(Stored data)
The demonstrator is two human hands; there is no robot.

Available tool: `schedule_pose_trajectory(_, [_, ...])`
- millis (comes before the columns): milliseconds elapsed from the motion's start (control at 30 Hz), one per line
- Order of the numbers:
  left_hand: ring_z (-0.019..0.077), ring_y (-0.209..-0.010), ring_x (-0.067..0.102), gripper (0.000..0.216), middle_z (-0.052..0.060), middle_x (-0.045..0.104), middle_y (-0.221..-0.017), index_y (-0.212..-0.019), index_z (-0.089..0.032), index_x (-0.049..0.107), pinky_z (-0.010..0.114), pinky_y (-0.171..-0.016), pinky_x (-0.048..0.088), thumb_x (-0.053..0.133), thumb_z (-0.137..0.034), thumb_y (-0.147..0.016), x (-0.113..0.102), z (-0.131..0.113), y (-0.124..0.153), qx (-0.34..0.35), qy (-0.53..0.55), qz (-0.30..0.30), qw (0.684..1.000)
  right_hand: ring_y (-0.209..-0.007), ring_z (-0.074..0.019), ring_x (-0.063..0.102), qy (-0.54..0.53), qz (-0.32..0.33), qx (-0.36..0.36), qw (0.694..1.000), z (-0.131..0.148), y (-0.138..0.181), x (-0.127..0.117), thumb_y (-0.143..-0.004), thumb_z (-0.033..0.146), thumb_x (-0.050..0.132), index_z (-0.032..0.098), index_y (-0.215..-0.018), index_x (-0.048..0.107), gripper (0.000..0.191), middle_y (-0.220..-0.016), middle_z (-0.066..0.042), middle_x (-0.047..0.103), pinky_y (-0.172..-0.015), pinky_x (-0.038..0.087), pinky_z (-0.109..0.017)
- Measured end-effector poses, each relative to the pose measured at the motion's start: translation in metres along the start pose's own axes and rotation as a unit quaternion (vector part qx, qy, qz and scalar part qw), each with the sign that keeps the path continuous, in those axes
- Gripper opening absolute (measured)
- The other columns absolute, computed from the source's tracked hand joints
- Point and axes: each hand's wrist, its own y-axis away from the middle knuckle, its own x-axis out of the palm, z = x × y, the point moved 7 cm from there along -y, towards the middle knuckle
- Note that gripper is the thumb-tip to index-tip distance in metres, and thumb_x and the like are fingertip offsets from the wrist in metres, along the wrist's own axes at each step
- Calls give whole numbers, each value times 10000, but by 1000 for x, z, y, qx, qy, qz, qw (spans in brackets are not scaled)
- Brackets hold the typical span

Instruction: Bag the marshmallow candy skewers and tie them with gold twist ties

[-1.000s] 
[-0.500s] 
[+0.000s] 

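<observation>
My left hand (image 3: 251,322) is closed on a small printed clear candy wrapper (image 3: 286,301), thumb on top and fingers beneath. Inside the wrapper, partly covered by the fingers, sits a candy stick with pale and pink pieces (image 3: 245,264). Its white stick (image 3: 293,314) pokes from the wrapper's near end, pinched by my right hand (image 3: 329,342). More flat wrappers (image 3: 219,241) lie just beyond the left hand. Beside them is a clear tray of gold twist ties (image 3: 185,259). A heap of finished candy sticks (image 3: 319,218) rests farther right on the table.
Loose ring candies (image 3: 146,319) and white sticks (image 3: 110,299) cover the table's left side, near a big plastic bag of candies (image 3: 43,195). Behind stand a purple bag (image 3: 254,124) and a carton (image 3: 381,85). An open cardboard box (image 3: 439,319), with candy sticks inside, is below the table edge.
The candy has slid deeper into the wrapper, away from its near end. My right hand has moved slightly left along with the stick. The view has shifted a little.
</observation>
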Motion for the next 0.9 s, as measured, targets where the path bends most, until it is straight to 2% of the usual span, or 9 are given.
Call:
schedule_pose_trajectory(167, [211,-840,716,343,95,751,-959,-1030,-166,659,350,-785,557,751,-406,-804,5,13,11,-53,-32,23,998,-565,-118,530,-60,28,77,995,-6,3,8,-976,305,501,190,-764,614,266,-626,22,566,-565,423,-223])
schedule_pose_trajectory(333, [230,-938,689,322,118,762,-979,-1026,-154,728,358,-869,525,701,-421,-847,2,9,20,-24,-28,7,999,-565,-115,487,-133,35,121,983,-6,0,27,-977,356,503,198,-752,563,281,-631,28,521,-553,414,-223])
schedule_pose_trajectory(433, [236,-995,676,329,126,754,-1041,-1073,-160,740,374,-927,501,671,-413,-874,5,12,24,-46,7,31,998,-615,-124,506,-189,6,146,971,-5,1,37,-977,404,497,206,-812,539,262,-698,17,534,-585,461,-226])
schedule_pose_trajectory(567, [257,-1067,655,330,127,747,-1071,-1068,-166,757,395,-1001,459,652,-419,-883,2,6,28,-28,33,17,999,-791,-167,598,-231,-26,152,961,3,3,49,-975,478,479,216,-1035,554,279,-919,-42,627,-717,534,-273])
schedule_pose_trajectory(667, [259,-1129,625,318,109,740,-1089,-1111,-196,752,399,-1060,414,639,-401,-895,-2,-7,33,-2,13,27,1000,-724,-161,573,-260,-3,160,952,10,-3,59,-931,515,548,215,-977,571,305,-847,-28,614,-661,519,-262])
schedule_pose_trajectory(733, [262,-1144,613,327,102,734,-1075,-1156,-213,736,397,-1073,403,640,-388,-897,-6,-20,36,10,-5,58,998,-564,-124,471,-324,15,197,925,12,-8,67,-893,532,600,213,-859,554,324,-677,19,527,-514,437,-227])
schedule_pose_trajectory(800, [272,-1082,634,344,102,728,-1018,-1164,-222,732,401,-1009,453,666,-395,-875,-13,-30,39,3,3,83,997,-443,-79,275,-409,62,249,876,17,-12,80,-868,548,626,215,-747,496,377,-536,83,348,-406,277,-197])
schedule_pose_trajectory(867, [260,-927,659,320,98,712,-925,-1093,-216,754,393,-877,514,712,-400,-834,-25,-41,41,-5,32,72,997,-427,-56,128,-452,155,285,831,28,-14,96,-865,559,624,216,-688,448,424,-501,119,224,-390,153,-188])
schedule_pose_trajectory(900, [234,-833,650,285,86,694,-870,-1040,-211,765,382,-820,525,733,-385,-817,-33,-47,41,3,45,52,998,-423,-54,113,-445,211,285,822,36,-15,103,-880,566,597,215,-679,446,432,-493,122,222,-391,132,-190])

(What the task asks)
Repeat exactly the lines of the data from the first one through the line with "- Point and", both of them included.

(Answer)
The demonstrator is two human hands; there is no robot.

Available tool: `schedule_pose_trajectory(_, [_, ...])`
- millis (comes before the columns): milliseconds elapsed from the motion's start (control at 30 Hz), one per line
- Order of the numbers:
  left_hand: ring_z (-0.019..0.077), ring_y (-0.209..-0.010), ring_x (-0.067..0.102), gripper (0.000..0.216), middle_z (-0.052..0.060), middle_x (-0.045..0.104), middle_y (-0.221..-0.017), index_y (-0.212..-0.019), index_z (-0.089..0.032), index_x (-0.049..0.107), pinky_z (-0.010..0.114), pinky_y (-0.171..-0.016), pinky_x (-0.048..0.088), thumb_x (-0.053..0.133), thumb_z (-0.137..0.034), thumb_y (-0.147..0.016), x (-0.113..0.102), z (-0.131..0.113), y (-0.124..0.153), qx (-0.34..0.35), qy (-0.53..0.55), qz (-0.30..0.30), qw (0.684..1.000)
  right_hand: ring_y (-0.209..-0.007), ring_z (-0.074..0.019), ring_x (-0.063..0.102), qy (-0.54..0.53), qz (-0.32..0.33), qx (-0.36..0.36), qw (0.694..1.000), z (-0.131..0.148), y (-0.138..0.181), x (-0.127..0.117), thumb_y (-0.143..-0.004), thumb_z (-0.033..0.146), thumb_x (-0.050..0.132), index_z (-0.032..0.098), index_y (-0.215..-0.018), index_x (-0.048..0.107), gripper (0.000..0.191), middle_y (-0.220..-0.016), middle_z (-0.066..0.042), middle_x (-0.047..0.103), pinky_y (-0.172..-0.015), pinky_x (-0.038..0.087), pinky_z (-0.109..0.017)
- Measured end-effector poses, each relative to the pose measured at the motion's start: translation in metres along the start pose's own axes and rotation as a unit quaternion (vector part qx, qy, qz and scalar part qw), each with the sign that keeps the path continuous, in those axes
- Gripper opening absolute (measured)
- The other columns absolute, computed from the source's tracked hand joints
- Point and axes: each hand's wrist, its own y-axis away from the middle knuckle, its own x-axis out of the palm, z = x × y, the point moved 7 cm from there along -y, towards the middle knuckle

The exercise is now finished.